The budget set property tax rates for the fiscal year, based on each $100 of property valuation. The rates were 35 cents for grammar schools; 9 cents for the public library; 4 cents for “library building” (which appears to have been a fund for new library construction); 12 cents to service the debt on bonds; and $1 for “general” expenditures, which was presumably all other city expenses.

The council approved the budget but delayed action on a parallel recommendation from Edy for a new ordinance to reorganize city departments. Councilmember Samuel May asked for a one-week postponement so he could study the measure.

The next day (August 26) the paper had an article detailing the proposed changes. Among other things, Edy had proposed putting the department of public works under management of the city engineer and that the health department include the city veterinarian.

The revisions also gave the city manager authority to hire “stenographers, clerks, bookkeepers, field men, collectors, telephone operator, janitor, assistant janitor, gardeners, truck drivers, helpers, laborers, stokers, assistant stokers, watchmen, inspectors and such other special assistants as he may require.”
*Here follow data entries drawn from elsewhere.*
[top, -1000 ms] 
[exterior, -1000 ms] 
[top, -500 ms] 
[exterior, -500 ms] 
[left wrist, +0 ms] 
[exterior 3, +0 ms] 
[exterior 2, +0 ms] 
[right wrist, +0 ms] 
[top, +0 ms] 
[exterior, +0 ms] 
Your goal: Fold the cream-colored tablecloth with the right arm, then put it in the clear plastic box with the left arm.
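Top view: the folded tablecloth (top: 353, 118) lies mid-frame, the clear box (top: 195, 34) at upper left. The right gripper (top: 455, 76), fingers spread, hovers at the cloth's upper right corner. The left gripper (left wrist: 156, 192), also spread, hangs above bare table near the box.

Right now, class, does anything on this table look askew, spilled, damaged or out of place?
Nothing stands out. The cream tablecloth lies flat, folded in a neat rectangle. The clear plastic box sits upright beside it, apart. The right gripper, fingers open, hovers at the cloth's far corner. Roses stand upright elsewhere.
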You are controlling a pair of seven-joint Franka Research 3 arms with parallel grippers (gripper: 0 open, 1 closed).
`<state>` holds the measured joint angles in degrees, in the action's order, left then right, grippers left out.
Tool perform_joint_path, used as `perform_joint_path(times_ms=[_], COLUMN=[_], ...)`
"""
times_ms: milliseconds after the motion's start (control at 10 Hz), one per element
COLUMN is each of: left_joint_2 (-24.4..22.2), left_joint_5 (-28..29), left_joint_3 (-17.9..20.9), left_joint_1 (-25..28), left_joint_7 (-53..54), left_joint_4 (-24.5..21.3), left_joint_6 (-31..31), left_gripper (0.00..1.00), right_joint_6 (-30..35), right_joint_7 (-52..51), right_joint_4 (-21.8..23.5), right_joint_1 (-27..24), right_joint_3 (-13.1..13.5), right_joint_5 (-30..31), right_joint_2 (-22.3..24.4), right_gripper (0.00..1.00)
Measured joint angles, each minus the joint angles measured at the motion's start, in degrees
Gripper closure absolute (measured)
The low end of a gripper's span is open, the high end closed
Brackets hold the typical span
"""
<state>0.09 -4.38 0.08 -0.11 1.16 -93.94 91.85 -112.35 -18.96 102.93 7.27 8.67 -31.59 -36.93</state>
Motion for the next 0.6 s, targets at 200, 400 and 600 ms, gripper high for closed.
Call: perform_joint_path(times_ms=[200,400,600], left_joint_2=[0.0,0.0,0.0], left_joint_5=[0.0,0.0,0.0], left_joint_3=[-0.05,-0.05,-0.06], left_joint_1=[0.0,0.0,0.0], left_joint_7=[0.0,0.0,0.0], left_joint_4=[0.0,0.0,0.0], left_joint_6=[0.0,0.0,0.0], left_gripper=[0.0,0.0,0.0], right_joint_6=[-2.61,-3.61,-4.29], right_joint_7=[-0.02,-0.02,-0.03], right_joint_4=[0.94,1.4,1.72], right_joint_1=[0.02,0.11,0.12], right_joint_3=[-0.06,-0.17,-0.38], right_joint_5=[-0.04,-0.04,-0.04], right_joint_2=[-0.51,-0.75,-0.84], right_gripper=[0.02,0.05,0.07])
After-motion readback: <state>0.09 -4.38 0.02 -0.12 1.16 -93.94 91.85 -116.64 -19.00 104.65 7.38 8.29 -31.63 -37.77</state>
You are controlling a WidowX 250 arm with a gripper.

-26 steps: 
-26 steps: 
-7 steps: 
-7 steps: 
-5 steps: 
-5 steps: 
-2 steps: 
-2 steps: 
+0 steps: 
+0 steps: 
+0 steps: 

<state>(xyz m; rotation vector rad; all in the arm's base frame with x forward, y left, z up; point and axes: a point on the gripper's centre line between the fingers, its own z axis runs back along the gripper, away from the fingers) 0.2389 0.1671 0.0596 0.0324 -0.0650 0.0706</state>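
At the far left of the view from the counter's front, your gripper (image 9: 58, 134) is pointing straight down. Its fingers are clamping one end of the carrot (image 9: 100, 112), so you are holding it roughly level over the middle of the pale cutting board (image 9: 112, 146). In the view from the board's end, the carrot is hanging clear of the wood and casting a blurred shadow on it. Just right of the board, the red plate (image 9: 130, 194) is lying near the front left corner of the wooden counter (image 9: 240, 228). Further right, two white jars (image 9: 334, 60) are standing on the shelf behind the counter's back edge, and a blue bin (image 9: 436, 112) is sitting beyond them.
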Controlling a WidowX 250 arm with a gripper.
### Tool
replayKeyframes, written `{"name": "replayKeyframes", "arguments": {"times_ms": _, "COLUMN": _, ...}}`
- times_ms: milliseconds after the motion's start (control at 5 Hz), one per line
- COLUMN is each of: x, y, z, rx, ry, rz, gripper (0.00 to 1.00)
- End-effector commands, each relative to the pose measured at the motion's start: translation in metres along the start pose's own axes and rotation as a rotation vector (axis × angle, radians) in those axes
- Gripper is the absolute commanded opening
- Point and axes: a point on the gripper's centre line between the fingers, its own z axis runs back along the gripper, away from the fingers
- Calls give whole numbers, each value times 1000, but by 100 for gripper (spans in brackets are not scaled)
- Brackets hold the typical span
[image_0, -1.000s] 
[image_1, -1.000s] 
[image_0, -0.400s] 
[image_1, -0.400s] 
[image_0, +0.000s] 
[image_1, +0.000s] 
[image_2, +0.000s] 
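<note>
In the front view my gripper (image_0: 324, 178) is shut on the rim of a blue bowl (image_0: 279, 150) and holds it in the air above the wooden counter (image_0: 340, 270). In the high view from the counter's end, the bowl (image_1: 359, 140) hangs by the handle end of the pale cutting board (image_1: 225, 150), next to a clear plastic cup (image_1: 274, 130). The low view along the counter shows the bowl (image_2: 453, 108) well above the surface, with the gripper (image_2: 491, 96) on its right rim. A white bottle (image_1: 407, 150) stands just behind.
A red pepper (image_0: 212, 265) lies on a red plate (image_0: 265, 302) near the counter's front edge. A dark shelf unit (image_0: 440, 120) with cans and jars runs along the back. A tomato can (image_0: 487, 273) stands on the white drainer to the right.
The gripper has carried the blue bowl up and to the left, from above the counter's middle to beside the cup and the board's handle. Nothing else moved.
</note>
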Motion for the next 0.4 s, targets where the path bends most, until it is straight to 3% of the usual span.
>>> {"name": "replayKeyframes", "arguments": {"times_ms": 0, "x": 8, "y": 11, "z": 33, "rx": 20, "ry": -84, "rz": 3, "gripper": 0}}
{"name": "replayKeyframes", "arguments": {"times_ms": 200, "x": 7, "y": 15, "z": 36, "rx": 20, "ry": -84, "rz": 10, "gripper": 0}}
Weather records: The UC Berkeley campus had a weather station that officially recorded daily rainfall, temperatures, air pressure and similar measurements.

It had long been on Observatory Hill, where the Students’ Observatory stood on campus. On Aug. 27, 1923, the Gazette reported that it was being moved to a larger structure at a new location, a lawn southwest of the Campanile.

The station’s new location would include “maximum and minimum thermometers, dry and wet bulb thermometers’ rain gauge, a hydrograph and a thermograph. The wet bulb thermometer will later be superseded by a sling psychrometer,” the Gazette reported

Sale signage: Do readers remember my mention in a column earlier this year of the Berkeley Realty Board deciding to ban “for sale” signs from Berkeley properties?

“We all agreed that ‘for sale’ signs littered about on homes cheapened the city. We did not want to make it appear as though we were trying to sell all Berkeley,” James McCrosson, the Realty Board’s president, said Aug. 25, 1923.

However, McCrosson said that “private property owners and several contractors” had circumvented the ban and were putting up their own signs. Twenty-seven real estate businesses were objecting. They had voluntarily agreed not to put up signs advertising homes for sale, and they wanted others stopped.

The reader might ask, what would be the alternative in that era to physical “for sale” signs on properties for sale? I imagine the answer would be newspaper advertisements, and outreach by real estate sellers — that is, someone looking for a home might instead have to visit a real estate office and learn about what was for sale.

So there is perhaps a bit of self-interest here on the part of the protesting companies. It was presumably in their interests to channel buyers — either through newspaper ads or in-person consultation — into their own home sales network.